- Work task
For this exercise, return exactly the lines of the material below that begin at the one with "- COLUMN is" and stop after the one with "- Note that".

- Given records
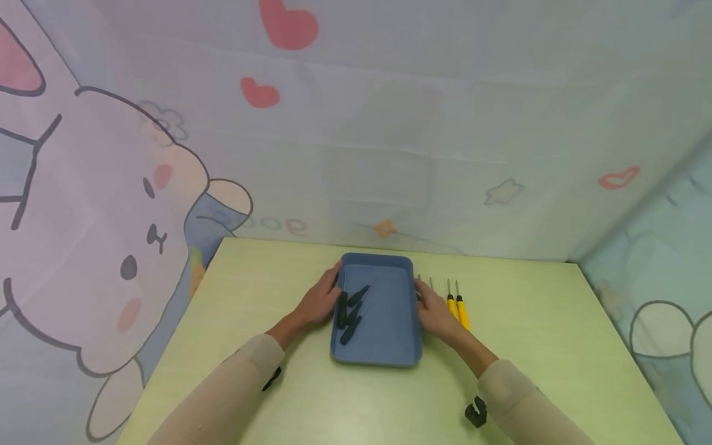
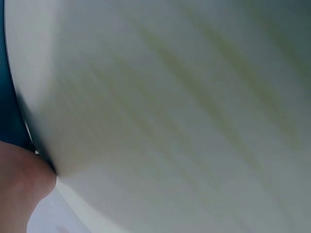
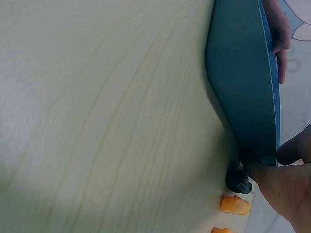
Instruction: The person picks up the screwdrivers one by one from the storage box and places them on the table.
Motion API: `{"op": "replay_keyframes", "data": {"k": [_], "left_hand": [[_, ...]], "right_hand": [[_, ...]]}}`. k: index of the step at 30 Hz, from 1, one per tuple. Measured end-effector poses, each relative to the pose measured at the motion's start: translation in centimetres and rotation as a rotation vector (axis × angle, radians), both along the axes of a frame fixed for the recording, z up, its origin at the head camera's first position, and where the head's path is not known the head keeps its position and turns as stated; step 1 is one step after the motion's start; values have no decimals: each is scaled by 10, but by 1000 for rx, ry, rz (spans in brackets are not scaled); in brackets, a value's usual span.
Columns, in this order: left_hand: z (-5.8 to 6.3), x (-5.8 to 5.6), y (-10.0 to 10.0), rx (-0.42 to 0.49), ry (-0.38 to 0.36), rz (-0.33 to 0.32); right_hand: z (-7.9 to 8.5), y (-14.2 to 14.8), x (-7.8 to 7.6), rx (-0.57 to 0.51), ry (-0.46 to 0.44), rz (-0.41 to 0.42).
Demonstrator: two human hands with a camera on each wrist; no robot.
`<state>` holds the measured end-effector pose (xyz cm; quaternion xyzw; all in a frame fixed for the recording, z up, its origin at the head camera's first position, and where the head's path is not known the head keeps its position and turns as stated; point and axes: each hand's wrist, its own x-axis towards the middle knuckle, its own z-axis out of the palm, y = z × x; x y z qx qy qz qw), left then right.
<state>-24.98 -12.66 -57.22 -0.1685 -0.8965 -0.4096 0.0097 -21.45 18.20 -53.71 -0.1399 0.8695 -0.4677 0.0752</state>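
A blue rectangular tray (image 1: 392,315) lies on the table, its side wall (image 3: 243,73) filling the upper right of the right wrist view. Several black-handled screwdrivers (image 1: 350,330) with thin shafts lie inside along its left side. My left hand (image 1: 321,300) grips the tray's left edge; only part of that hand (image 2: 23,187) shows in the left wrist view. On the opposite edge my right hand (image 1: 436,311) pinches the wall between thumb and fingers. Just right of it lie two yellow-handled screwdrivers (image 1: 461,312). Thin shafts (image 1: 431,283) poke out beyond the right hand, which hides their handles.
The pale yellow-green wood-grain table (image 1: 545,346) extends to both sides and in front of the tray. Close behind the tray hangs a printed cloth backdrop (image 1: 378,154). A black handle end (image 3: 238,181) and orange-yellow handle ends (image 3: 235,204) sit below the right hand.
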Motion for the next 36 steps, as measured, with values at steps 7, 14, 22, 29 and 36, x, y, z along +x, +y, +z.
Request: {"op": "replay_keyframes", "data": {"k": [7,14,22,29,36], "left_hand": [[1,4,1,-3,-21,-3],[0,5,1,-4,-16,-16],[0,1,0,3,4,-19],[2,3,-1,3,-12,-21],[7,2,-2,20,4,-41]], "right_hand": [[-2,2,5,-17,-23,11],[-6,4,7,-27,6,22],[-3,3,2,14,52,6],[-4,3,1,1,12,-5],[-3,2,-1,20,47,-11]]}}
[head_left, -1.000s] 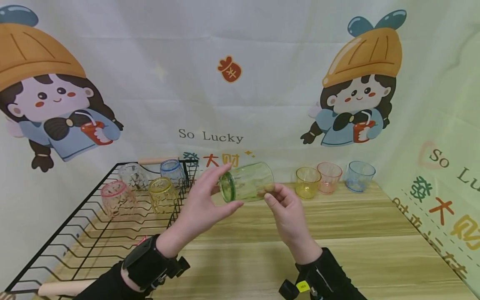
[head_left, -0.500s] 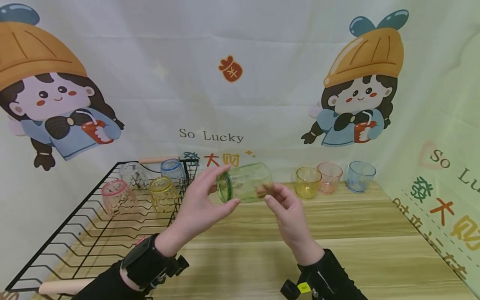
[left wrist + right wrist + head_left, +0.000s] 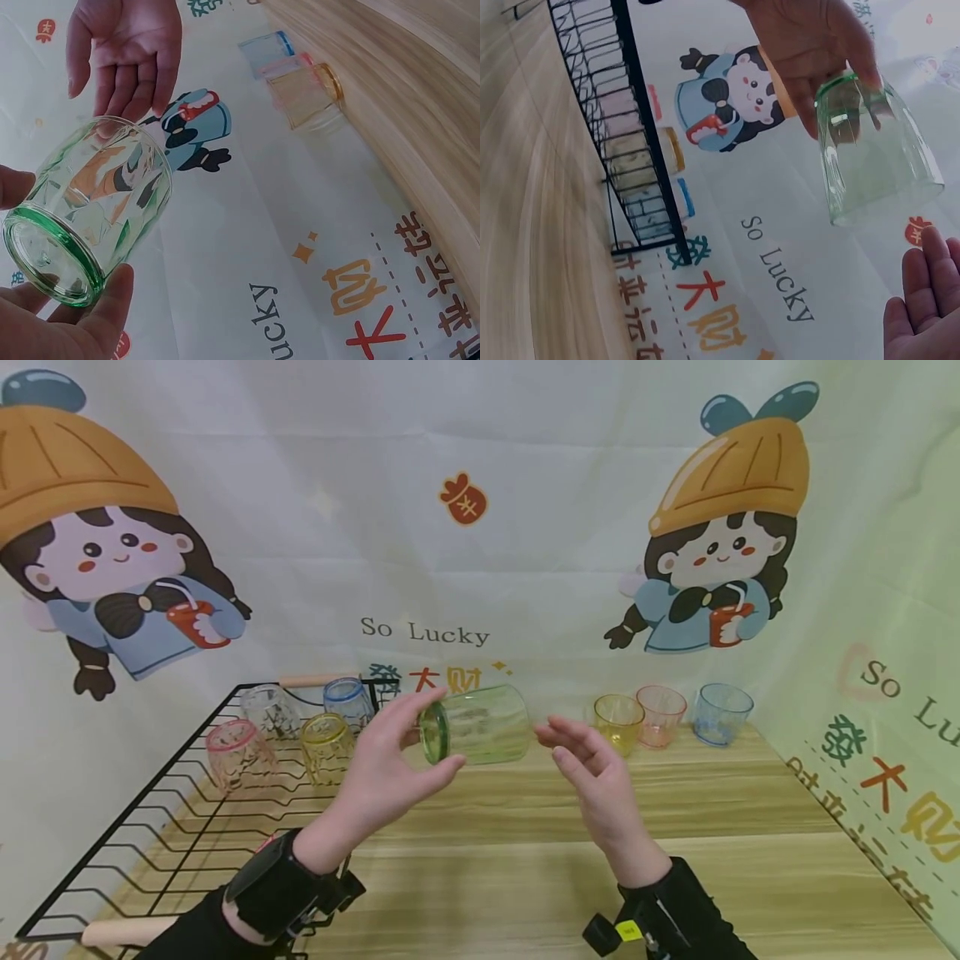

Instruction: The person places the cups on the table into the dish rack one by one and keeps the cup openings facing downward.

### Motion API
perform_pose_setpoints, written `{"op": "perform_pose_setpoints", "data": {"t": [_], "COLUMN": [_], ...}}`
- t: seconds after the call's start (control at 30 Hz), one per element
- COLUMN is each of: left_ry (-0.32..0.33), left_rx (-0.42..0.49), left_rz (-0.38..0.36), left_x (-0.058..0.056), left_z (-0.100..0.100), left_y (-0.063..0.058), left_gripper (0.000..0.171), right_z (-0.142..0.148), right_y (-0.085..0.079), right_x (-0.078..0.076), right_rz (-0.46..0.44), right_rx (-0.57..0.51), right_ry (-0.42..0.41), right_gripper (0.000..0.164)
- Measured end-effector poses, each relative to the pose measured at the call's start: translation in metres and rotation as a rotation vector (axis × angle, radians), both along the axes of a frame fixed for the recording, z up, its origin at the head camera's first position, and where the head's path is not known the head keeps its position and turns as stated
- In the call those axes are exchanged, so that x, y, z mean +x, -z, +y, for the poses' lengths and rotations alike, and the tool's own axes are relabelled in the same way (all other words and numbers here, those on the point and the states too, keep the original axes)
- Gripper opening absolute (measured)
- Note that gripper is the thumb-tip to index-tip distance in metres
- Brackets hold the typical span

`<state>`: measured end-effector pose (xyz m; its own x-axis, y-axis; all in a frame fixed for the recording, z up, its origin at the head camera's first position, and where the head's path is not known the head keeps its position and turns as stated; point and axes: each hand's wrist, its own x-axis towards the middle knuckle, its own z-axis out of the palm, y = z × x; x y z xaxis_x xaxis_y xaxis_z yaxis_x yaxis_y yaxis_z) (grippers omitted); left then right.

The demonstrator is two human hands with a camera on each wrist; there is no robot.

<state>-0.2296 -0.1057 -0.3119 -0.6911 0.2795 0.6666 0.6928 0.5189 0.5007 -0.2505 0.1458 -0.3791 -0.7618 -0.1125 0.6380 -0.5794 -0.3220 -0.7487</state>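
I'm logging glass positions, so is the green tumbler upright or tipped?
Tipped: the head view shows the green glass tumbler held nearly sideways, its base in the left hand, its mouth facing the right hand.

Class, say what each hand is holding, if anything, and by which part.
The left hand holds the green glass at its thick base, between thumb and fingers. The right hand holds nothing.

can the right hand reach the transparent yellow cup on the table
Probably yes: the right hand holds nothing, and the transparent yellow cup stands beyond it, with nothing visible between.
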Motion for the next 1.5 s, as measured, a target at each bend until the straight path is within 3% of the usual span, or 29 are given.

- Solution below
- COLUMN is each of: left_ry (-0.32..0.33), left_rx (-0.42..0.49), left_rz (-0.38..0.36), left_x (-0.058..0.056), left_z (-0.100..0.100), left_y (-0.063..0.058), left_gripper (0.000..0.171), right_z (-0.142..0.148), right_y (-0.085..0.079), right_x (-0.078..0.076), right_rz (-0.46..0.44), right_rx (-0.57..0.51), right_ry (-0.42..0.41), right_gripper (0.000..0.164)
- Measured end-effector poses, each relative to the pose measured at the call's start: translation in metres and rotation as a rotation vector (axis × angle, radians), both along the axes of a frame fixed for the recording, z up, its origin at the head camera's first position, and where the head's path is not known the head keeps its position and turns as stated
- In the call those axes are exchanged, so that x, y, z mean +x, -z, +y, for the poses' lengths and rotations alike, and the tool's own axes are relabelled in the same way (all other words and numbers here, those on the point and the states too, keep the original axes)
- Gripper opening absolute (measured)
- Note that gripper is the thumb-tip to index-tip distance in metres

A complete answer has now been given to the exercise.